According to curators, Latino artists across the United States were galvanized by the civil-rights movement of the 1960s and 1970s. They created new images of their communities and examined bicultural experiences. Many critically probed American history and popular culture, revealing the possibilities and tensions of expansionism, migration and settlement. Other Latino artists in the exhibition devoted themselves to experimentation, pushing the limits of their chosen medium.
"Our America" presents a picture of this evolving national culture that challenges expectations of what is meant by "American" and "Latino."
Special programming, from artist and curator talks to dance and music, is scheduled during the run of the exhibition.
› What: “Our America: The Latino Presence in History and Literature.”
› When: Friday, Feb. 17-Sunday, June 4.
› Where: Hunter Museum of American Art, 10 Bluff View.
› Admission: $15 ages 18 and older.
› Phone: 423-267-0968.
› Website: www.huntermuseum.org.
› Thursday, March 2: “Our America: The Latino Presence in History and Literature,” 6-7 p.m. University of Tennessee at Chattanooga history professor Ryan Edwards and literature professor Nicholas Mansito will give a walking discussion of the themes behind some of the images in the exhibit.
› Sunday, March 5: Teen tours of “Our America,” 2 p.m.
› Thursday, March 23: “Our America: Drawing and Dialogue,” 6-7:30 p.m. Artist Alex Loza and Hunter curators discuss several works of art, then Loza does a live drawing demo inspired by the works discussed.
› Sunday, March 26: “Coming to America: The Story of Journeys North to the United States,” 1-4 p.m. A collective of Chattanooga’s Latin American refuge and immigrant communities will share their stories.
› Sunday, April 2: Día de Diversión Familiar/Family Fun Day, 2-4 p.m. Explore the gallery, dance to authentic music, sing with the East Lake Expression engine, explore with STEM school teens, hear stories and make memories with creative projects.
› Thursday, April 13: Art + Issues: Coming to America, 6-7 p.m. Sasha Hasanbegovic, a founder of “Coming to America: The Story of Us” will use an artwork from the exhibition to lead a dialogue on ways to grow as a welcoming community.

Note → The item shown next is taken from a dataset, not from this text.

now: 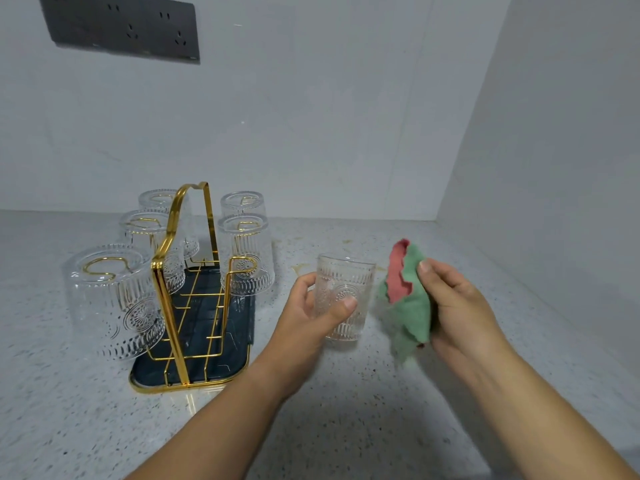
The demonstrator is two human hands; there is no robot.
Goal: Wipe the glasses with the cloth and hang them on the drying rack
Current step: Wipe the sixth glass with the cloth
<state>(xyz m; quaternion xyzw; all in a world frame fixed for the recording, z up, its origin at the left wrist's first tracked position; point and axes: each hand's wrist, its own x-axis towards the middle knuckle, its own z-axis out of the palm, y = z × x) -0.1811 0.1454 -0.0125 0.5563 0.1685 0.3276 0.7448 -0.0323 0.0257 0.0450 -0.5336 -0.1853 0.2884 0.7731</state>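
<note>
My left hand (313, 315) grips a clear embossed glass (346, 289), upright with its mouth up, just above the counter. Close to its right, my right hand (457, 306) holds a bunched green and pink cloth (410, 299); cloth and glass do not touch. The gold wire drying rack (194, 292) stands to the left on a dark tray (207, 368). Several matching glasses hang upside down on its prongs, the nearest one (114, 303) at the front left. One gold prong (242, 265) at the rack's front right carries nothing.
The speckled light counter (346, 410) runs to a white back wall and a white side wall (554, 168) on the right. A dark socket panel (121, 27) is fixed high on the back wall. A faint stain marks the counter behind the held glass.
</note>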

› Sunday, April 23: Hunter Undergraduate Student Symposium: Border Crossings, 1-3 p.m. This symposium series features papers from regional universities on the topic of “Border Crossings.” Respondent is Dr. Elissa Weichbrodt, assistant professor of art at Covenant College.
› Thursday, April 27: Art Wise: Distinguished Speakers at the Hunter presents E. Carmen Ramos, 6-7:30 p.m. The curator of Latino art at the Smithsonian American Art Museum (also the curator of “Our America”) speaks about the creation of the exhibition and the many artists included in it. The program features live Spanish translation.

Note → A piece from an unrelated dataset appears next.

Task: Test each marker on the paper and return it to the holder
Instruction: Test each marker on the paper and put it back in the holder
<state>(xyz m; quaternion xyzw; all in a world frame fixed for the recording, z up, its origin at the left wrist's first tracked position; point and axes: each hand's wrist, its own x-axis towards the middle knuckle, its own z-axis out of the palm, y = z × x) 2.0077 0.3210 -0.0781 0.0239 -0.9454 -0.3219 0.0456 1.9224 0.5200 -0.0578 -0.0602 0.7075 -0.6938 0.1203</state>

› Thursday, May 4: Bachata on the Bluff, 5-8 p.m. On this Throwback Thursday, guests can view the permanent collection free of charge and the temporary exhibit “Our America” for $5 (free to children). The “Our America” ticket also grants access to a battle of the bands showcasing Latino music, the kickoff to the Bands on the Bluff series.
› Saturday, May 6: Artful Yoga: Yoga Artistico, 1:30-3 p.m. This bilingual session will be led jointly by Jessica Ashah and Jessica Jollie of Yoga Landing. Participants will explore a work of art in “Our America,” then use that art as inspiration for a yoga practice presented in Spanish and English.

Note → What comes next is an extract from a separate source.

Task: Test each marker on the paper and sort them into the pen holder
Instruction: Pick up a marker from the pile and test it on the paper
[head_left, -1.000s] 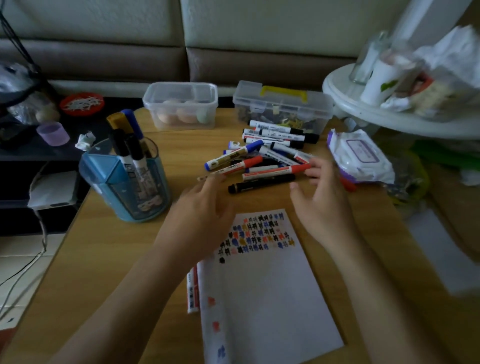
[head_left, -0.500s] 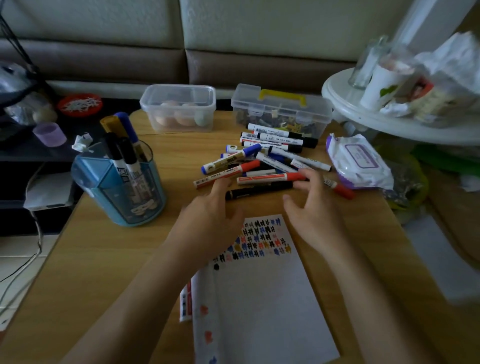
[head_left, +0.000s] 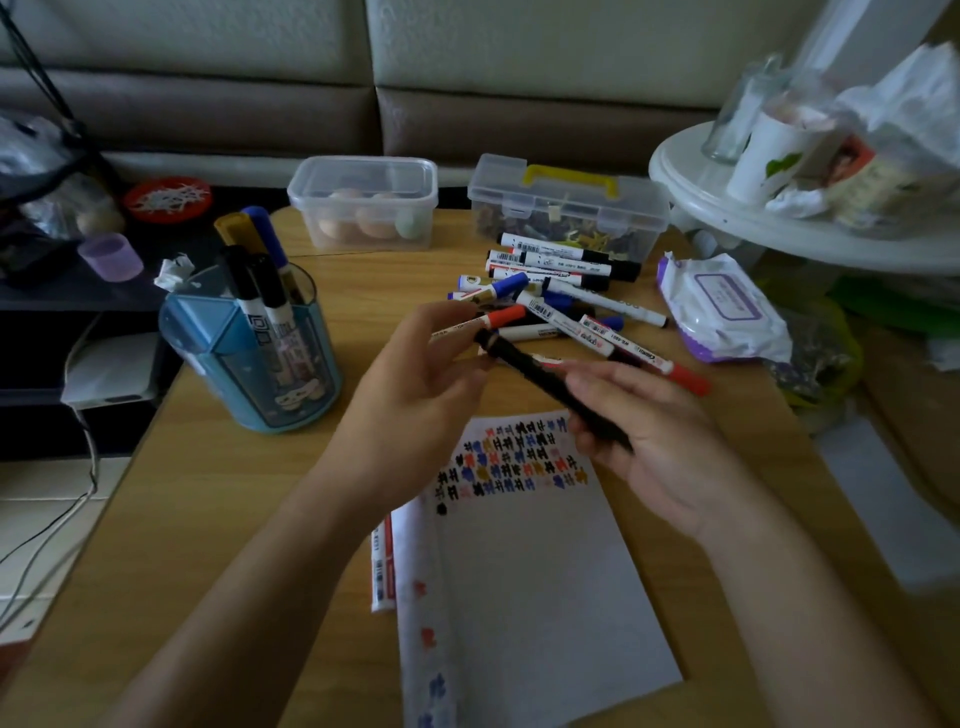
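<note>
Nearest the viewer, at 6 o'clock on the wooden table (head_left: 182, 519), a sheet of paper (head_left: 545, 582) is laid flat. Its far edge is filled with rows of small test marks in black, blue, red and ochre. Along its 9 o'clock edge a red-and-white marker (head_left: 382, 566) is seen, partly tucked under the sheet.

Just above the marked rows a black marker (head_left: 530, 369) is held off the table, slanted from 4 o'clock up toward 10 o'clock. Its barrel is wrapped by the curled fingers of the right hand (head_left: 670, 441). Its cap end is pinched between the thumb and bent fingers of the left hand (head_left: 410, 400). The cap is seen to be on.

At 9 o'clock from the hands a blue pen holder (head_left: 249, 374) is stood upright on the table. Two black-capped markers, one blue-capped and one yellow-capped are held in it, caps up.

At 12 o'clock from the hands a loose pile of markers (head_left: 545, 312) with black, blue and red caps is spread on the table. At 2 o'clock a packet of wipes (head_left: 722, 306) is set just beside the pile.

Farther back, a clear tub (head_left: 363, 208) with eggs in it is placed at 11 o'clock, and a clear case with a yellow handle (head_left: 566, 208) at 1 o'clock. A pale sofa (head_left: 519, 62) is seen behind them.
</note>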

› Sunday, May 7: Teen tours of “Our America,” 2 p.m.
› Thursday, May 11: Art Wise: Distinguished Speakers at the Hunter presents Maria Brito, 6-7:30 p.m. The Cuban-American artist, who came to the United States through Operation Peter Pan, talks about her work in “Our America” and how she blends her childhood memories with personal, cultural, art historical and domestic images to create her installations. The program features live Spanish translation.
› Thursday, May 25: Sangria on the Bluff, 6:30-10:30 p.m. The Hunter partners with La Paz for an evening celebrating “Our America” with music, food, dancing and gallery tours. Tickets may be purchased at www.lapazchattanooga.org.